Als we terugkomen op de camping en aan een biertje zitten (met fruit en gebak van de zaak), blijkt dat er vandaag een verbetering is gemaakt aan hun wifi-verbinding. Het netwerk is verbeterd en beveiligd en het werkt met het wachtwoord meteen hartstikke goed! Fijn en ook wel een beetje jammer: we hadden er een spel van gemaakt met de beheerder. Steeds als we problemen meldden, riep hij ” two minutes!” en ging alles resetten: duim omhoog; hij deed het weer even! Gisteren hoefden we alleen nog maar 2 vingers op te steken en dan liep hij weer lachend weg om te resetten: duim omhoog en lol samen. Dat moeten we nu (hopelijk of jammergenoeg?) gaan missen. Ze zijn apetrots dat het zo goed werkt! Een mede-kampeerster verzucht ” Wat is de wereld zonder wifi?” (Na een uurtje meldt Peter alweer dat zijn netwerk eruit ligt en het password niet meer werkt: hij durft er even niets van te zeggen. En als ik tijdens het schrijven even naar de piefjes kijk, heb ik ook niets meer. Benieuwd wanneer ik dit blog kan plaatsen 😏).
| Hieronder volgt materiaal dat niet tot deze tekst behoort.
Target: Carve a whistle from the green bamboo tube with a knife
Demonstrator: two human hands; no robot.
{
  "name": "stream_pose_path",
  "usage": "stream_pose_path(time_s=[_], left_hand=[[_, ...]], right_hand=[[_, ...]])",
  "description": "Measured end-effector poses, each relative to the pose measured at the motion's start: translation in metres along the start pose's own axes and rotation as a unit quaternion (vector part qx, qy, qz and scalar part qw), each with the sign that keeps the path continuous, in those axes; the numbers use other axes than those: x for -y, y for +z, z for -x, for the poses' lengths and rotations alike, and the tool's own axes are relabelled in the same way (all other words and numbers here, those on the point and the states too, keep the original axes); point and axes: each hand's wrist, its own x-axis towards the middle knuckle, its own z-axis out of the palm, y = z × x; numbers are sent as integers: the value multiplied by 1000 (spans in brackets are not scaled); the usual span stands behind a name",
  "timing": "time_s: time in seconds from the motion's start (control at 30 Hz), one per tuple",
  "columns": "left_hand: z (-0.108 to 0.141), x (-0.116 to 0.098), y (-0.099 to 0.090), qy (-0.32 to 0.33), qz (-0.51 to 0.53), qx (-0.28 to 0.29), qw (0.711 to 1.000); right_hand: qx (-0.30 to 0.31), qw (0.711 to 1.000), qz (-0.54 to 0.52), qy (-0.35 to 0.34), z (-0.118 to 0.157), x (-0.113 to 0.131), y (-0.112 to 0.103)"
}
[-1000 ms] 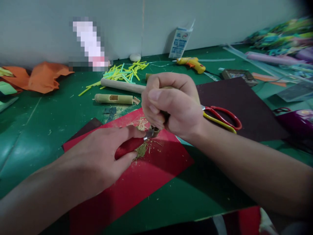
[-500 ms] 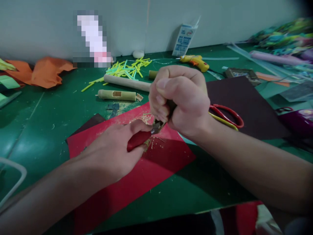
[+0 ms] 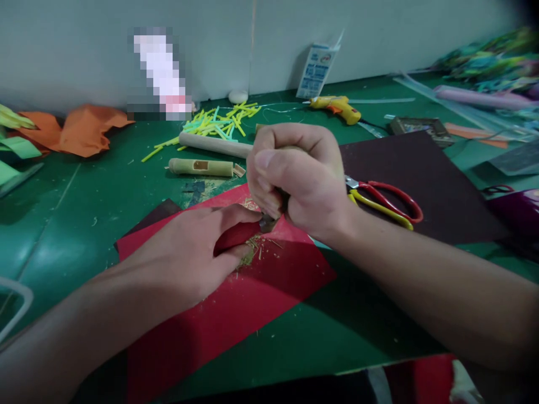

Wij komen dan net terug uit Positelj en Hutova blato. Het eerste is een klein Middeleeuws dorp tegen een rotswand dat opmerkelijk goed in stand is gebleven en waar nodig gerestaureerd. We klauteren alle trappen op en af en genieten van de mooie uitzichten. In de verte is het dreigend donker en af en toe vallen er wat druppels, maar met deze temperatuur – rond de 25 gr. – is dat het erg en vind ik het zelfs lekker! We horen later op de camping dat het iets zuidelijker echt noodweer is geweest met 14 gr.!, maar daar is bij ons geen sprake van geweest!
In het Hutova blato park willen we aanvankelijk een wandeling maken, maar we komen heel snel bij een steigertje uit waar we met een bootje door Biesbosch-achtige kreken worden rondgevaren. Het is er echt heel mooi; jammer dat het geen fluisterbootje is, want als wij er aankomen vliegen de grote reigerachtige vogels verschrikt weg.
Gisteren hebben we Mostar bezocht en nadat we de gerestaureerde brug overgelopen zijn, kiezen we een minder toeristisch stuk waar we het Gymnasium zien, de resten van een Joodse synagoge, veel kapotgeschoten muren en een moskee. Een gesprekje met de 23-jarige ober in de tuin waar we koffie drinken, geeft wat meer zicht op het verleden en heden en de manier waarop de jeugd hier leeft en werkt (als ze geluk hebben en/of tot de juiste groep behoren/het goede netwerk hebben: er is sprake van veel corruptie, hooligans en drugs).
Aan het eind van de dag douchen we in onze privé-douche, die nu wel heel erg privé is: er staat niemand bij de buren, terwijl het bij ons elke avond compleet vol is. Wij snappen er niks van, maar een gesprekje hierover met de buren (de beheerders van die lege camping) is onmogelijk: zij spreken geen woord van een andere taal, behalve “Sorry” en met die van ons durven we het ook niet: we willen de goede verhouding met hen niet verstoren!